### EXERCISE INSTRUCTIONS
Could you print all of the data below again, exactly?

### DATA EXCERPTS
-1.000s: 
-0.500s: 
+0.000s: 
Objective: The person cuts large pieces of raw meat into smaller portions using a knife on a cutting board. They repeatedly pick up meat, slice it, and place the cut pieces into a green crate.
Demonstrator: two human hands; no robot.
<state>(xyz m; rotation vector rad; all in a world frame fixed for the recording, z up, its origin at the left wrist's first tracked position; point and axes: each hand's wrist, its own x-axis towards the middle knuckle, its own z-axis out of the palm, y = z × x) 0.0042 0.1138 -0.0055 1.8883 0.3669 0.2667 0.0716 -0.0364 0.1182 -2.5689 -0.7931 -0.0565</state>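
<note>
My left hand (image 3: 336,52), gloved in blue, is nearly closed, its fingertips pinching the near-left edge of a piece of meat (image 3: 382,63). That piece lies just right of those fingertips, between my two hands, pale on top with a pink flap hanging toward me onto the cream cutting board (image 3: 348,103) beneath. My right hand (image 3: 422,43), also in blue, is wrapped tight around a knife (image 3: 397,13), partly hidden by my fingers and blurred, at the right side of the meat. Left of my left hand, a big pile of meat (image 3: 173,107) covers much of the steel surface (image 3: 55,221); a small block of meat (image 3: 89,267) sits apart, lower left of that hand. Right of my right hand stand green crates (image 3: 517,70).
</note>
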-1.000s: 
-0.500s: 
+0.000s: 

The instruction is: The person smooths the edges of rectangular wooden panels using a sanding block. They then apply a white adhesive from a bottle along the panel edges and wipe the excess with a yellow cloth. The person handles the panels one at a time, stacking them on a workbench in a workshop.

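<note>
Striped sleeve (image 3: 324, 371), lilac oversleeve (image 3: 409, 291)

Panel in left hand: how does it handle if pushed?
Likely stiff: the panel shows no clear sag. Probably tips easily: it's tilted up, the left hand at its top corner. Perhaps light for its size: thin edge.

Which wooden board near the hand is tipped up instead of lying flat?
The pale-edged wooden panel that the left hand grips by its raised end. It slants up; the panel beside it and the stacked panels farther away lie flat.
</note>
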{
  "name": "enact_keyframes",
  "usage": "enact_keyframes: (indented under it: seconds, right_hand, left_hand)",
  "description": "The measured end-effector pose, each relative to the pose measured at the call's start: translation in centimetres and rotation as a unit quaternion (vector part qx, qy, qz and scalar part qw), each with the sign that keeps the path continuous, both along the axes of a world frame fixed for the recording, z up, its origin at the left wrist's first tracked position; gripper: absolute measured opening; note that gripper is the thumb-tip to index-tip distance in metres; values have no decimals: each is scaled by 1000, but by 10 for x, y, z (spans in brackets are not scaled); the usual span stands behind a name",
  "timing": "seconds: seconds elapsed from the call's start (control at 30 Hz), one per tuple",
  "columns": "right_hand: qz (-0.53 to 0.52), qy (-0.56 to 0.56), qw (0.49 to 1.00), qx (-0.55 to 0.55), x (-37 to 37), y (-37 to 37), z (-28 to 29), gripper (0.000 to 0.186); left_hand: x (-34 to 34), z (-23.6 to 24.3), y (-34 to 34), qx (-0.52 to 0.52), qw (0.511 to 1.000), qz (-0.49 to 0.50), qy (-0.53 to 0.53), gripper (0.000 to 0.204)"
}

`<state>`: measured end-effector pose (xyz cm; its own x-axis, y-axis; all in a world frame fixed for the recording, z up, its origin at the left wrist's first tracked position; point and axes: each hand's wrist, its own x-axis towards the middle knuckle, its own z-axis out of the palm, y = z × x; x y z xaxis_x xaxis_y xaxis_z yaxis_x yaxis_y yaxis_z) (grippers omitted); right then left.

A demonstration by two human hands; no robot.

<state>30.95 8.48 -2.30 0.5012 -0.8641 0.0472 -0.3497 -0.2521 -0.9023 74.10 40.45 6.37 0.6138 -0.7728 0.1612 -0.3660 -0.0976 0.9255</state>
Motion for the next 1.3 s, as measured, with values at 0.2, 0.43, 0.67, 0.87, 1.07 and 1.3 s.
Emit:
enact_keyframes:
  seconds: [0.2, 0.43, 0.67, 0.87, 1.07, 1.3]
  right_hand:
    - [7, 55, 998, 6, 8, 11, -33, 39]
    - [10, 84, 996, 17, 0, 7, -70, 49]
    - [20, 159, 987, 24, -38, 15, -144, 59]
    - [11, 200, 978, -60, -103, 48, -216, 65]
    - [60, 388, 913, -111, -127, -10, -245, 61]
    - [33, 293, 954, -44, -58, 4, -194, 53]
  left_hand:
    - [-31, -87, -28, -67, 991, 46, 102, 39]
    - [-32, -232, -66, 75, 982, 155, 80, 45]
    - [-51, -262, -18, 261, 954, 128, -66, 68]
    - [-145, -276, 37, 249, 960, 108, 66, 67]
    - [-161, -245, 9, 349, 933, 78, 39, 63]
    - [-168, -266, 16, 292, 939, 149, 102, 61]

### COMPLETED EXERCISE
-1.000s: 
-0.500s: 
+0.000s: 
Objective: The person cuts large pieces of raw meat into smaller portions using a knife on a cutting board. They repeatedly pick up meat, slice it, and place the cut pieces into a green crate.
Demonstrator: two human hands; no robot.
<state>(xyz m; rotation vector rad; all in a world frame fixed for the recording, z up, its origin at the left wrist's first tracked position; point and axes: each hand's wrist, its own x-axis towards the middle knuckle, its own z-axis out of the palm, y = z × x) 0.0042 0.1138 -0.0055 1.8883 0.3669 0.2667 0.0716 -0.0364 0.1182 -2.5689 -0.7931 -0.0565</state>
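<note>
My left hand (image 3: 336,52), gloved in blue, is nearly closed, its fingertips pinching the near-left edge of a piece of meat (image 3: 382,63). That piece lies just right of those fingertips, between my two hands, pale on top with a pink flap hanging toward me onto the cream cutting board (image 3: 348,103) beneath. My right hand (image 3: 422,43), also in blue, is wrapped tight around a knife (image 3: 397,13), partly hidden by my fingers and blurred, at the right side of the meat. Left of my left hand, a big pile of meat (image 3: 173,107) covers much of the steel surface (image 3: 55,221); a small block of meat (image 3: 89,267) sits apart, lower left of that hand. Right of my right hand stand green crates (image 3: 517,70).
</note>
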-1.000s: 
-0.500s: 
+0.000s: 

The instruction is: The person smooths the edges of rectangular wooden panels using a sanding block. They then apply a white adhesive from a bottle along the panel edges and wipe the excess with a yellow cloth. The person handles the panels one at a time, stacking them on a workbench in a workshop.

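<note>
Striped sleeve (image 3: 324, 371), lilac oversleeve (image 3: 409, 291)

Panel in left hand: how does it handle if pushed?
Likely stiff: the panel shows no clear sag. Probably tips easily: it's tilted up, the left hand at its top corner. Perhaps light for its size: thin edge.

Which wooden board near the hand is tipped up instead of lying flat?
The pale-edged wooden panel that the left hand grips by its raised end. It slants up; the panel beside it and the stacked panels farther away lie flat.
</note>
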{
  "name": "enact_keyframes",
  "usage": "enact_keyframes: (indented under it: seconds, right_hand, left_hand)",
  "description": "The measured end-effector pose, each relative to the pose measured at the call's start: translation in centimetres and rotation as a unit quaternion (vector part qx, qy, qz and scalar part qw), each with the sign that keeps the path continuous, both along the axes of a world frame fixed for the recording, z up, its origin at the left wrist's first tracked position; gripper: absolute measured opening; note that gripper is the thumb-tip to index-tip distance in metres; values have no decimals: each is scaled by 1000, but by 10 for x, y, z (spans in brackets are not scaled); the usual span stands behind a name",
  "timing": "seconds: seconds elapsed from the call's start (control at 30 Hz), one per tuple",
  "columns": "right_hand: qz (-0.53 to 0.52), qy (-0.56 to 0.56), qw (0.49 to 1.00), qx (-0.55 to 0.55), x (-37 to 37), y (-37 to 37), z (-28 to 29), gripper (0.000 to 0.186); left_hand: x (-34 to 34), z (-23.6 to 24.3), y (-34 to 34), qx (-0.52 to 0.52), qw (0.511 to 1.000), qz (-0.49 to 0.50), qy (-0.53 to 0.53), gripper (0.000 to 0.204)"
}

`<state>`: measured end-effector pose (xyz cm; its own x-axis, y-axis; all in a world frame fixed for the recording, z up, its origin at the left wrist's first tracked position; point and axes: each hand's wrist, its own x-axis towards the middle knuckle, its own z-axis out of the palm, y = z × x; x y z xaxis_x xaxis_y xaxis_z yaxis_x yaxis_y yaxis_z) (grippers omitted); right then left.

A demonstration by two human hands; no robot.

<state>30.95 8.48 -2.30 0.5012 -0.8641 0.0472 -0.3497 -0.2521 -0.9023 74.10 40.45 6.37 0.6138 -0.7728 0.1612 -0.3660 -0.0976 0.9255</state>
Motion for the next 1.3 s, as measured, with values at 0.2, 0.43, 0.67, 0.87, 1.07 and 1.3 s.
Emit:
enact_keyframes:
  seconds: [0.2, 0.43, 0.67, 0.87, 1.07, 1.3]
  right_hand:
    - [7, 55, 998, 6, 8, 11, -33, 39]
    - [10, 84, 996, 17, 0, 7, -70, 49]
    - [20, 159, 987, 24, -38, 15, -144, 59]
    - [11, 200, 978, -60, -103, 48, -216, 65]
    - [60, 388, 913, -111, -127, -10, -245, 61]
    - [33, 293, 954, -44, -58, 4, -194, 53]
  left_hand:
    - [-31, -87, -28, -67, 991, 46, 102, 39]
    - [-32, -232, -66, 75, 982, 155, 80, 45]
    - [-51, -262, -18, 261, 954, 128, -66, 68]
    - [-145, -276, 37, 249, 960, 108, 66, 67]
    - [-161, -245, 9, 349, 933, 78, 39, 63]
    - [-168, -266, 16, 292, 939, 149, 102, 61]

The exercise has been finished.